┌──

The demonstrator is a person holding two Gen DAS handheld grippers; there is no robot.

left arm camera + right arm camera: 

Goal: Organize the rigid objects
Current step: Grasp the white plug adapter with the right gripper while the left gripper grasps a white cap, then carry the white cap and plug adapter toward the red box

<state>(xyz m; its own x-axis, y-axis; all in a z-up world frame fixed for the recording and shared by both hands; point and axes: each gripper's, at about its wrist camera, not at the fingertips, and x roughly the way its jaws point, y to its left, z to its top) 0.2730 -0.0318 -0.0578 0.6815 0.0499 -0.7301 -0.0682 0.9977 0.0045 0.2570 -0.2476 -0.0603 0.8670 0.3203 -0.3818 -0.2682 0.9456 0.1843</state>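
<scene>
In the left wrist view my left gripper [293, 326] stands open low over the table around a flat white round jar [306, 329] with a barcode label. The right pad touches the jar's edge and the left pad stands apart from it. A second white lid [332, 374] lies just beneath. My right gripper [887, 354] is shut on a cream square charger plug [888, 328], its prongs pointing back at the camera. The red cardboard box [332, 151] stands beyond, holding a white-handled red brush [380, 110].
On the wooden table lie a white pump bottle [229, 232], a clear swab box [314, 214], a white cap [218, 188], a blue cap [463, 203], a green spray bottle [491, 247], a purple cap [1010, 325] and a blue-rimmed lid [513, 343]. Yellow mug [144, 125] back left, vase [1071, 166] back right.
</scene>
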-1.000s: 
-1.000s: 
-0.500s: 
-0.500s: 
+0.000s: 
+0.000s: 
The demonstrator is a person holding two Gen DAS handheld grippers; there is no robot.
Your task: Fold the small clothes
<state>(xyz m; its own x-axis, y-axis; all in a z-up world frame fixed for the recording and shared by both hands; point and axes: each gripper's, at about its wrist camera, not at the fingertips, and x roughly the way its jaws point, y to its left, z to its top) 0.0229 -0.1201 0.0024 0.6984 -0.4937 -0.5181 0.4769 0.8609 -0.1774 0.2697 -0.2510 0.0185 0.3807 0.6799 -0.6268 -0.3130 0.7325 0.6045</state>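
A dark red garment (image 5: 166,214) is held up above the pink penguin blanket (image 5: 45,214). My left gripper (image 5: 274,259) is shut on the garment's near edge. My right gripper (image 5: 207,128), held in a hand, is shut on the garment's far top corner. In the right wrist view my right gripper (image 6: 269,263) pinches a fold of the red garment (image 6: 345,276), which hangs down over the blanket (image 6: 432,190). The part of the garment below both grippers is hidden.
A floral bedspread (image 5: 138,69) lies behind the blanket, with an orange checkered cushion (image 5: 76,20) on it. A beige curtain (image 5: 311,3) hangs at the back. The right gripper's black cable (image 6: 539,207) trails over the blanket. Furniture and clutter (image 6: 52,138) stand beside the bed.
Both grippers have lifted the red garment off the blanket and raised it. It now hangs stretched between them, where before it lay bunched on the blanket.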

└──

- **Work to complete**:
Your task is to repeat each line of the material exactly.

- **Response area**:
The demonstrator is a person holding two Gen DAS handheld grippers; there is no robot.

left arm camera + right arm camera: 

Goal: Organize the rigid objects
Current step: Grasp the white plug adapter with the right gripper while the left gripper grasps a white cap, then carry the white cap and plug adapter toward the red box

<state>(xyz m; its own x-axis, y-axis; all in a z-up world frame fixed for the recording and shared by both hands; point and axes: each gripper's, at about its wrist camera, not at the fingertips, and x roughly the way its jaws point, y to its left, z to its top) 0.2730 -0.0318 -0.0578 0.6815 0.0499 -0.7301 -0.0682 0.9977 0.0045 0.2570 -0.2476 -0.0603 0.8670 0.3203 -0.3818 -0.2682 0.9456 0.1843</state>
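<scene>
In the left wrist view my left gripper [293, 326] stands open low over the table around a flat white round jar [306, 329] with a barcode label. The right pad touches the jar's edge and the left pad stands apart from it. A second white lid [332, 374] lies just beneath. My right gripper [887, 354] is shut on a cream square charger plug [888, 328], its prongs pointing back at the camera. The red cardboard box [332, 151] stands beyond, holding a white-handled red brush [380, 110].
On the wooden table lie a white pump bottle [229, 232], a clear swab box [314, 214], a white cap [218, 188], a blue cap [463, 203], a green spray bottle [491, 247], a purple cap [1010, 325] and a blue-rimmed lid [513, 343]. Yellow mug [144, 125] back left, vase [1071, 166] back right.
</scene>
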-1.000s: 
-1.000s: 
-0.500s: 
-0.500s: 
+0.000s: 
+0.000s: 
The demonstrator is a person holding two Gen DAS handheld grippers; there is no robot.
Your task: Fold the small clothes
<state>(xyz m; its own x-axis, y-axis; all in a z-up world frame fixed for the recording and shared by both hands; point and axes: each gripper's, at about its wrist camera, not at the fingertips, and x roughly the way its jaws point, y to its left, z to its top) 0.0229 -0.1201 0.0024 0.6984 -0.4937 -0.5181 0.4769 0.8609 -0.1774 0.2697 -0.2510 0.0185 0.3807 0.6799 -0.6268 -0.3130 0.7325 0.6045</state>
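A dark red garment (image 5: 166,214) is held up above the pink penguin blanket (image 5: 45,214). My left gripper (image 5: 274,259) is shut on the garment's near edge. My right gripper (image 5: 207,128), held in a hand, is shut on the garment's far top corner. In the right wrist view my right gripper (image 6: 269,263) pinches a fold of the red garment (image 6: 345,276), which hangs down over the blanket (image 6: 432,190). The part of the garment below both grippers is hidden.
A floral bedspread (image 5: 138,69) lies behind the blanket, with an orange checkered cushion (image 5: 76,20) on it. A beige curtain (image 5: 311,3) hangs at the back. The right gripper's black cable (image 6: 539,207) trails over the blanket. Furniture and clutter (image 6: 52,138) stand beside the bed.
Both grippers have lifted the red garment off the blanket and raised it. It now hangs stretched between them, where before it lay bunched on the blanket.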

The output is complete, and nothing more is needed.